Chapter Eighteen.
“We are going wrong.”
“No, gen’lemen,” said Buck, in reply to a question; “I have had four long trips with hunting parties, and know a good deal of the country, but this is all new to me. Mak professes to know, and I daresay he is all right. He is clever enough at choosing good open country where my bullocks can get along, and he never stops at a kopje without our finding water. You see, we have got now during this last week to the edge of the biggest piece of forest that we have had to do with, and I am not going to interfere with him till he shows that he’s a bit lost. Here we are keeping to the edge of the trees where I can get the waggons along and you can have plenty of sport, which gives us all enough to eat.
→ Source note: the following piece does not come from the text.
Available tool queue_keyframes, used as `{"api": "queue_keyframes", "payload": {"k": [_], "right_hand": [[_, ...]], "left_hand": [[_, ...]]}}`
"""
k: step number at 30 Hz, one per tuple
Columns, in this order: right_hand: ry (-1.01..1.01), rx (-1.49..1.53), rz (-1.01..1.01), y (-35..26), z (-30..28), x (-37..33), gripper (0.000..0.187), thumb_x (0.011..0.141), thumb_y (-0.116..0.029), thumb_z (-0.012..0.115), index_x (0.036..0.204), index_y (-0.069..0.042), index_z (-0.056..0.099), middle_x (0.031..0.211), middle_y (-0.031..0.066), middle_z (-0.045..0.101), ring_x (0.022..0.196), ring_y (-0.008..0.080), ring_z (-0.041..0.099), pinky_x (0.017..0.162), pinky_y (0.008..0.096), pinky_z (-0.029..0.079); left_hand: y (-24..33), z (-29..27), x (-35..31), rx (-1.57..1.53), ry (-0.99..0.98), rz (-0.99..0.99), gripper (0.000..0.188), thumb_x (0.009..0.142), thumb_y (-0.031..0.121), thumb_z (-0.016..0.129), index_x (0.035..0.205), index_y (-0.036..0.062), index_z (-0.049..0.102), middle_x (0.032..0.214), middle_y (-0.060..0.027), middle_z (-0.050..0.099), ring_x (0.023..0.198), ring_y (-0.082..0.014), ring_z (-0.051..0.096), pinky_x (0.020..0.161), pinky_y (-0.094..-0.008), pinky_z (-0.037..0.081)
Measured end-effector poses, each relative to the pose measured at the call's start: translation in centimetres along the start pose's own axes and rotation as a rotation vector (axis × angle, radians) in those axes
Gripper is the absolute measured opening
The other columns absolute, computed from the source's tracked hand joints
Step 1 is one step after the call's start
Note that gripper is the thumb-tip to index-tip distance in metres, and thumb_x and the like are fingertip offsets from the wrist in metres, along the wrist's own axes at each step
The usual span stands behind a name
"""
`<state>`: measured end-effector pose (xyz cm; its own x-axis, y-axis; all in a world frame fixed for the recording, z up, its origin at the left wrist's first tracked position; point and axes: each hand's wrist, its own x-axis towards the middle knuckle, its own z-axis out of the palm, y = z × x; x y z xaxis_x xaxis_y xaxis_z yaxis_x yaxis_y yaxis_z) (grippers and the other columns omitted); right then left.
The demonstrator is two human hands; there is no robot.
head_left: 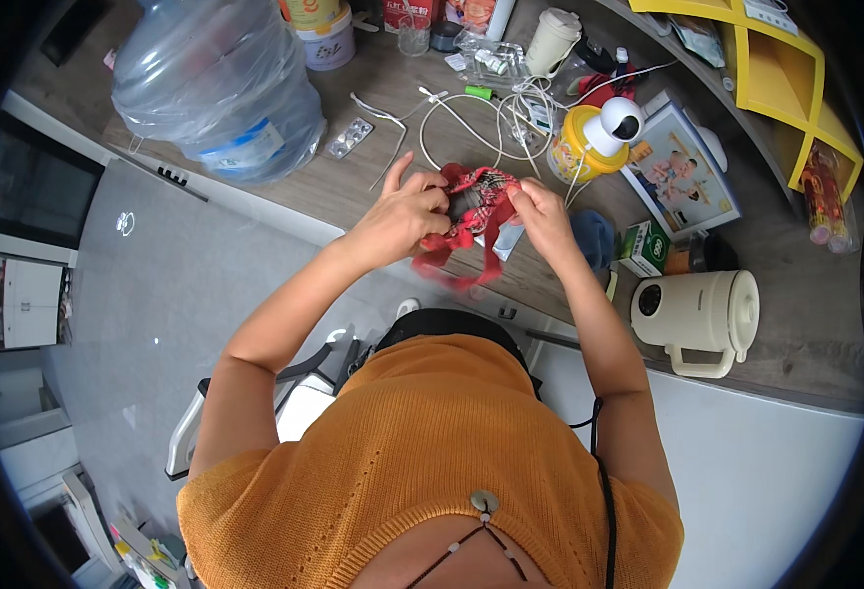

Oh, it’s all right, gen’lemen. These niggers know what they are about. I’d trust him, and I suppose it don’t matter to you where we are, because we can always turn back when you are tired and your stores begin to run out.”
“But Dr Robertson wants to find the ancient cities that we have heard of. Where are they?” said Mark.
“I d’know, sir,” said the man, with a laugh. “There’s Mak yonder; let’s go and ask him.”
Instead of going to the black, Buck Denham signed to him as he looked their way, and the stalwart, fierce-looking fellow marched up to them, shouldering his spear, whose broken shaft he had replaced with a finely grown bamboo.
The questioning resulted in a certain amount of pantomime on Mak’s part and a confident display of smiles.
“Oh, it’s all right, gen’lemen; he knows. He says we are to keep right along just outside the trees, and that he will take us to what he calls the big stones. But they are days and days farther on.”